- [THE TASK]
Write out the data below in full, unchanged, minus the images.

- [RECORDED INFORMATION]
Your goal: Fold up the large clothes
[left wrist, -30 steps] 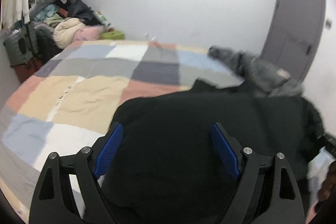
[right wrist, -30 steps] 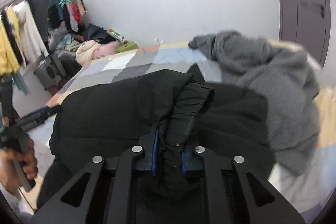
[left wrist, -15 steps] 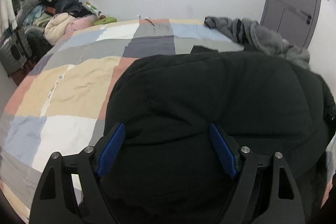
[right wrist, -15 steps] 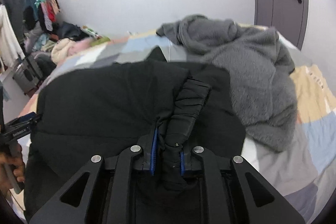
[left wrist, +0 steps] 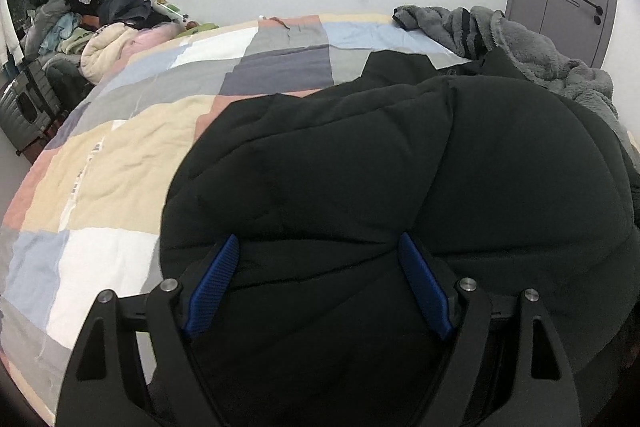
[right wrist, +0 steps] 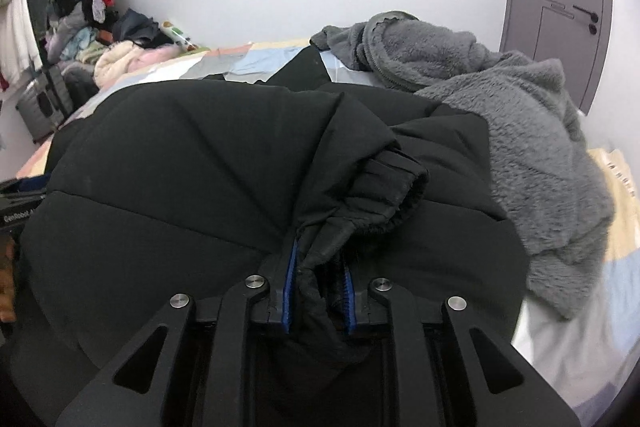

- [SOLUTION TO THIS PROBLEM]
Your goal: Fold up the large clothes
[left wrist, -30 steps] 
[right wrist, -30 steps] 
[left wrist, -15 steps] 
[right wrist, -15 steps] 
[left wrist, +0 steps] 
[right wrist, +0 steps] 

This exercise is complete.